Die Schlusslichter im Gesamt-Index sind die ölreichen Länder Iran (63.), Saudi-Arabien (62.) und Kasachstan (61.). Bei der Klimapolitik-Bewertung sticht Russland negativ hervor: Es liegt mit 0,0 Punkten auf dem letzten Platz und löst damit Australien ab, das nach dem Regierungswechsel in der Klimapolitik um über 20 Plätze und in der Gesamtwertung um immerhin vier Plätze auf Rang 55 geklettert ist.
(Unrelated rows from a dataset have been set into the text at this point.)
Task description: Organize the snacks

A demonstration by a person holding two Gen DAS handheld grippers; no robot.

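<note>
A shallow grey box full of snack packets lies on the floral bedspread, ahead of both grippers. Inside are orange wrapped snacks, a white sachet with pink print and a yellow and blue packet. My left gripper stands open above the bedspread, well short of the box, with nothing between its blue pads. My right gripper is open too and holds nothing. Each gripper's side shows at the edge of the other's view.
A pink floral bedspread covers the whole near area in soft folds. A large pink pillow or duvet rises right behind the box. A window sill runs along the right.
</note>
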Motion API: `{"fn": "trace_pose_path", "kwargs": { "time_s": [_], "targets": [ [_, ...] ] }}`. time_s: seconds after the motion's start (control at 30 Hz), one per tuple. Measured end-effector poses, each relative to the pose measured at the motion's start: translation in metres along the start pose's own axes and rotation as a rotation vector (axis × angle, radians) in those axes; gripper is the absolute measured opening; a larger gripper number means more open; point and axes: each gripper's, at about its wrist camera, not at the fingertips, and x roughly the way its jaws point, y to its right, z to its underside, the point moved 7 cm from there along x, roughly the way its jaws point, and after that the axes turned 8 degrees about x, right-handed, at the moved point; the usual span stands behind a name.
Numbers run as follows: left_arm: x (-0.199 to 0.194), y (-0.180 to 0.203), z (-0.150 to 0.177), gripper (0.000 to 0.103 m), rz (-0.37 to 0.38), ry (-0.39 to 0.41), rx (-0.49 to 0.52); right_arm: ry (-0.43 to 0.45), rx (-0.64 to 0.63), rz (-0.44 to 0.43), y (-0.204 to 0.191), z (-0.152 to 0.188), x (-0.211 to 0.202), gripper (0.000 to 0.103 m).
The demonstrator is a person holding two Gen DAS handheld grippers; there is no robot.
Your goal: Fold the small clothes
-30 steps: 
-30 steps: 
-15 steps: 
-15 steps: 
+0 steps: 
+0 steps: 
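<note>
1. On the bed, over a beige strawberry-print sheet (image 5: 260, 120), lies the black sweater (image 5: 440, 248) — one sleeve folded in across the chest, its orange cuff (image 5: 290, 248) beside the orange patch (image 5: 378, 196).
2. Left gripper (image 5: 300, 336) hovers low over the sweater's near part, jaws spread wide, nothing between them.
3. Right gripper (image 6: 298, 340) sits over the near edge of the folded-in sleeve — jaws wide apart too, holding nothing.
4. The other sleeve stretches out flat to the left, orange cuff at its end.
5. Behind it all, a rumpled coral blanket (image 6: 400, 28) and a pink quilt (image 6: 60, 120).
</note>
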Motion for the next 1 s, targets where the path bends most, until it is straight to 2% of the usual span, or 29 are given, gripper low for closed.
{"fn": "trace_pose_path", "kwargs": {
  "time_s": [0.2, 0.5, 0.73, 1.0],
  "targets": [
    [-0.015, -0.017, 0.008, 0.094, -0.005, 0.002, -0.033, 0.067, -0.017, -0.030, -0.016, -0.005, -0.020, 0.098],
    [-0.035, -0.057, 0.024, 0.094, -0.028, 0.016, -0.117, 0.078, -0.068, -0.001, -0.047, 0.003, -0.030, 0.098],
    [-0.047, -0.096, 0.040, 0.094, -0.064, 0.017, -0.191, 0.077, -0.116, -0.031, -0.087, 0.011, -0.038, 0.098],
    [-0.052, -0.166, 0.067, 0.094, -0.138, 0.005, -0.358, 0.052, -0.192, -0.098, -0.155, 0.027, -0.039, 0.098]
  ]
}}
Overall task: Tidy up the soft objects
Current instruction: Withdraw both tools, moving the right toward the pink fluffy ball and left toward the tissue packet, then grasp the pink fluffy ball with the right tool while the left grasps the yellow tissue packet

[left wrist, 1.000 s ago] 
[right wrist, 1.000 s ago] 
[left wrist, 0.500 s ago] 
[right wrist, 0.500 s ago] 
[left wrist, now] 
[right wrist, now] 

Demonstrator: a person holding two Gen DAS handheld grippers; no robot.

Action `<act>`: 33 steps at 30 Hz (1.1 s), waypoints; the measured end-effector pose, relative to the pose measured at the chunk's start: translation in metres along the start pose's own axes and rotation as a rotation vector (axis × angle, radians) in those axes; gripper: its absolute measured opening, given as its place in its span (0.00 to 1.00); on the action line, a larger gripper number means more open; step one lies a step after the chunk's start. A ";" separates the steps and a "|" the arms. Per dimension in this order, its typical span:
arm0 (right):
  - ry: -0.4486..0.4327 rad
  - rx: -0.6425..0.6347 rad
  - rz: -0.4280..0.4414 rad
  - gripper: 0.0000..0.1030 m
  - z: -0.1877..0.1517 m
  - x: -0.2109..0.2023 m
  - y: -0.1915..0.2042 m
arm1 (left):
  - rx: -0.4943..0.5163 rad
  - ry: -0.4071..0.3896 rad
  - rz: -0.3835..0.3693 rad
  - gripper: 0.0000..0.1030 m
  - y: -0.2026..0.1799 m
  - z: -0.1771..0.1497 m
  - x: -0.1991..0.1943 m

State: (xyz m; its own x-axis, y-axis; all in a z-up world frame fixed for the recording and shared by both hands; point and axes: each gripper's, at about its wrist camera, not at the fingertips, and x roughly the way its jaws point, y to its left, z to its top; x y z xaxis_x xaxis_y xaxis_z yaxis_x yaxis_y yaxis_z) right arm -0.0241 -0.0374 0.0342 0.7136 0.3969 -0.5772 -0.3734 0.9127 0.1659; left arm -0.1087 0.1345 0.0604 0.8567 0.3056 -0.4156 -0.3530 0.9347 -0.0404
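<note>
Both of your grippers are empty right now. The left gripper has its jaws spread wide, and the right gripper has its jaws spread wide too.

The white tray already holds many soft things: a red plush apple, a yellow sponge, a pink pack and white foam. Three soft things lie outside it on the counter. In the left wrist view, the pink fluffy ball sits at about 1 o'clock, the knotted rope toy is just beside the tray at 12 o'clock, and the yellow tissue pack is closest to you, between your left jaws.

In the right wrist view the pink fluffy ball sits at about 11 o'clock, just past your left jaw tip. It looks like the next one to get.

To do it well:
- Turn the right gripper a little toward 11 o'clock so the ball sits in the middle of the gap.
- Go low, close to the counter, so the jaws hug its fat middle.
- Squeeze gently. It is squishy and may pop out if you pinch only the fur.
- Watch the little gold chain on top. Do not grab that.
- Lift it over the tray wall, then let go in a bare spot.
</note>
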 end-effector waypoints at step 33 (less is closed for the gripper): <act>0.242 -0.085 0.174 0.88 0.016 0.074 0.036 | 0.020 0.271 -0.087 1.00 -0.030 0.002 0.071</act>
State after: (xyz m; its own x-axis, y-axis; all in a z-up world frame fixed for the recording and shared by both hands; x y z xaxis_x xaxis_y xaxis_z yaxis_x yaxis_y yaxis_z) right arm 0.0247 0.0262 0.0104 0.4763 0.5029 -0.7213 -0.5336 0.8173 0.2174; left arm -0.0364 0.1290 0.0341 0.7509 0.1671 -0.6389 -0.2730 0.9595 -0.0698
Zum Klimaschutz-Index: Der von Germanwatch und dem NewClimate Institute veröffentlichte Klimaschutz-Index (Climate Change Performance Index, CCPI) ist eine Rangliste von 59 Ländern plus EU gesamt, die zusammen für etwa 90 Prozent der weltweiten Treibhausgasemissionen verantwortlich sind. Die kriegsgebeutelte Ukraine ist für dieses Jahr aus der Wertung genommen worden. Die vier bewerteten Kategorien sind: Treibhausgasemissionen (40%, Stand 2021), Erneuerbare Energien (20%, Stand 2020), Energieverbrauch (20%, Stand 2020) und Klimapolitik (20%, Stand 09/2022). Letztere basiert auf Experteneinschätzungen von Organisationen und Think Tanks aus den jeweiligen Ländern.

In diesem Jahr haben den Index ca. 450 Expert:innen unterstützt. Innerhalb der Kategorien Emissionen, Erneuerbare Energien und Energieverbrauch bewertet der Index auch, inwieweit die Länder angemessene Maßnahmen ergreifen, um auf einen Pfad zu gelangen, der mit dem Pariser Klimaabkommen vereinbar ist. Damit ist der Klimaschutz-Index ein wichtiges Instrument, das die Transparenz in der internationalen Klimapolitik erhöht und einen Vergleich der Klimaschutzbemühungen der einzelnen Länder ermöglicht. Er wird seit 2005 jährlich veröffentlicht.